What is being asked » From the entries below, retype only the lines from the one with "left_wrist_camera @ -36" through the one with "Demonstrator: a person", exactly as written.

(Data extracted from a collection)
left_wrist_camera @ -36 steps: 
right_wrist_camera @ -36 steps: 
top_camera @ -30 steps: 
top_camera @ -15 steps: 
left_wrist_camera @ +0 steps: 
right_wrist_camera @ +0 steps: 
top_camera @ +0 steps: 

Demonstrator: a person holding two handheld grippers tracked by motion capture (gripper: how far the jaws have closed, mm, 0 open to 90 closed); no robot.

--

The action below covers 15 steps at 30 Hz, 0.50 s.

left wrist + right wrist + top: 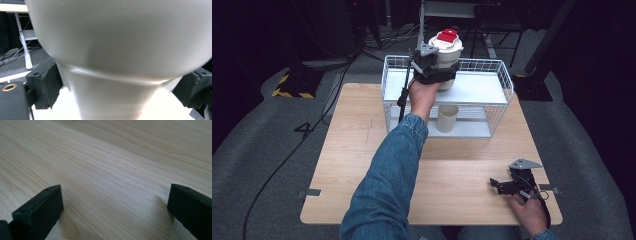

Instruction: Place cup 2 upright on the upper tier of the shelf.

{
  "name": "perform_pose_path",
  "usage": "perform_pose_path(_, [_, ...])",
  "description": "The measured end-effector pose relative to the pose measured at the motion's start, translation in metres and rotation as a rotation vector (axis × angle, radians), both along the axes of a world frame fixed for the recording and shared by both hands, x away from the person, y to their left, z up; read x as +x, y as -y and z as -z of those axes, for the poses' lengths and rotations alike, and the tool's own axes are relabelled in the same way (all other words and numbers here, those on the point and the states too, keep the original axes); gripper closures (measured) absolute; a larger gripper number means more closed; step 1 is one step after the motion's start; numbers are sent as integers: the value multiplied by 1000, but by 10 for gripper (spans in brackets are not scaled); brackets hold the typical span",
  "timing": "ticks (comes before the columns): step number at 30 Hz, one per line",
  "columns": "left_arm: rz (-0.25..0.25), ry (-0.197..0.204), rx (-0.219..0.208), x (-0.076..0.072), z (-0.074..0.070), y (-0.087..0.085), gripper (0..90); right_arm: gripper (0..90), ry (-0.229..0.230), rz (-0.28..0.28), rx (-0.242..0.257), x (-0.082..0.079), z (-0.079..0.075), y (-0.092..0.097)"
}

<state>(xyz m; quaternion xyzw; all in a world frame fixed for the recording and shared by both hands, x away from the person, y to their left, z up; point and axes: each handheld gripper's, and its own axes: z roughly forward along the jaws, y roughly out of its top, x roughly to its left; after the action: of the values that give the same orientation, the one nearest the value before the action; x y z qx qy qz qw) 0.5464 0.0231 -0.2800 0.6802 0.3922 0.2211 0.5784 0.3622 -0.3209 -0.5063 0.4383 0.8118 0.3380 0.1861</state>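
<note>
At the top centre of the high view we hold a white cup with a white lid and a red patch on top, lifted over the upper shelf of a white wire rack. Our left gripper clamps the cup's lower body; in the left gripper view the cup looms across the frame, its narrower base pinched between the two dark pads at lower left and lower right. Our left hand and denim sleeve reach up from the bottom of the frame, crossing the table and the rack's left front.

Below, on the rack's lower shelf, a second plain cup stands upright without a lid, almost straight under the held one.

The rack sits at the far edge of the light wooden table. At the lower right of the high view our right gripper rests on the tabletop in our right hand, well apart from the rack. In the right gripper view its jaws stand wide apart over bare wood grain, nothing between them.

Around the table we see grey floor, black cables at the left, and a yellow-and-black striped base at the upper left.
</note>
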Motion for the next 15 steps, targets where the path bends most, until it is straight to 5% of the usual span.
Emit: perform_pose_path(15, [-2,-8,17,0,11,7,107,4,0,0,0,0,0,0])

Your response »
left_wrist_camera @ -36 steps: 
right_wrist_camera @ -36 steps: 
top_camera @ -30 steps: 
top_camera @ -15 steps: 
left_wrist_camera @ +0 steps: 
right_wrist_camera @ +0 steps: 
top_camera @ +0 steps: 

Demonstrator: a person holding two handheld grippers tracked by motion capture (gripper: how far the jaws have closed, mm, 0 open to 90 closed); no robot.

The answer has been written out in full.